● WHAT THE TASK ASKS:
From the entries below, return exactly the lines beginning at the one that contains "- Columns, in" and ending at the one that contains "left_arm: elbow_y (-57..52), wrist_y", both of them included, and only those lines.

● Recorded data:
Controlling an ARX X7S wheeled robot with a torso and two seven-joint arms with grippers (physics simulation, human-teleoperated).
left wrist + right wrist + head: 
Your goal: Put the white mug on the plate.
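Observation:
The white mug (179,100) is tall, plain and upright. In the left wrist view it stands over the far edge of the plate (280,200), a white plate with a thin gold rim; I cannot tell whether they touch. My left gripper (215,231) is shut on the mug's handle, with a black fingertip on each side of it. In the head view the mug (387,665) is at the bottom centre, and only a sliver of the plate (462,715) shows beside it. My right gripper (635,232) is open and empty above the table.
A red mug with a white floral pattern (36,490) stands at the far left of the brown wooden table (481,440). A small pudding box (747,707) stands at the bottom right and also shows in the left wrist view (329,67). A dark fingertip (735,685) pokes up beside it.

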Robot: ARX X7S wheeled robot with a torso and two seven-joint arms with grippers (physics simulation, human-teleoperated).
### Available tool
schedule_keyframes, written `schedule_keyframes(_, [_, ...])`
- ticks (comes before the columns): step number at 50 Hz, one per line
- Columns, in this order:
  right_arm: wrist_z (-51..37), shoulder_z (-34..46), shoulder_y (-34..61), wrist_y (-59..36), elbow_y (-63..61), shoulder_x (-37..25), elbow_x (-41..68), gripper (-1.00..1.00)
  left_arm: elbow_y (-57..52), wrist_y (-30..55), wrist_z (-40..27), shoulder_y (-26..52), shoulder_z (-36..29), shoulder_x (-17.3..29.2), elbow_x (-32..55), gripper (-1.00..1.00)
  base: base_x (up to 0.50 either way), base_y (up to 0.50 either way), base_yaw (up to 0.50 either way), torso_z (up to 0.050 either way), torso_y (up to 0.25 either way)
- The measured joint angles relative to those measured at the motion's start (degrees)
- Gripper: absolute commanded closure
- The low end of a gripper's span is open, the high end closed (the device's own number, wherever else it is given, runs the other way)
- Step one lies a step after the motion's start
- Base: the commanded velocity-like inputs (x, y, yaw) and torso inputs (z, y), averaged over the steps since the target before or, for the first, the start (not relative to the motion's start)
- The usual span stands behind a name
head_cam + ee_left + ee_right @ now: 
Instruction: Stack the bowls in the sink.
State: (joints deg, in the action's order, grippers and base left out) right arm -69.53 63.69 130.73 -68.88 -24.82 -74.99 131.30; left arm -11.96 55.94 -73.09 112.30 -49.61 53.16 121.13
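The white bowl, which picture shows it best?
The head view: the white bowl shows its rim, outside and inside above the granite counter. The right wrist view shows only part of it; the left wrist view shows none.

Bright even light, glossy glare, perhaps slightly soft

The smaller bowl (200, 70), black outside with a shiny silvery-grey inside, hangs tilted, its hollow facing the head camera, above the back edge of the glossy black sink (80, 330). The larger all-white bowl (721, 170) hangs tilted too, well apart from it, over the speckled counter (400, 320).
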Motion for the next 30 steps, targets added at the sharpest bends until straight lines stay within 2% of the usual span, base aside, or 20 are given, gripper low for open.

● EXERCISE SOLUTION:
- Columns, in this order:
  right_arm: wrist_z (-51..37), shoulder_z (-34..46), shoulder_y (-34..61), wrist_y (-59..36), elbow_y (-63..61), shoulder_x (-37..25), elbow_x (-41..68), gripper (-1.00..1.00)
  left_arm: elbow_y (-57..52), wrist_y (-30..55), wrist_z (-40..27), shoulder_y (-26..52), shoulder_z (-36..29), shoulder_x (-17.3..29.2), elbow_x (-32..55), gripper (-1.00..1.00)

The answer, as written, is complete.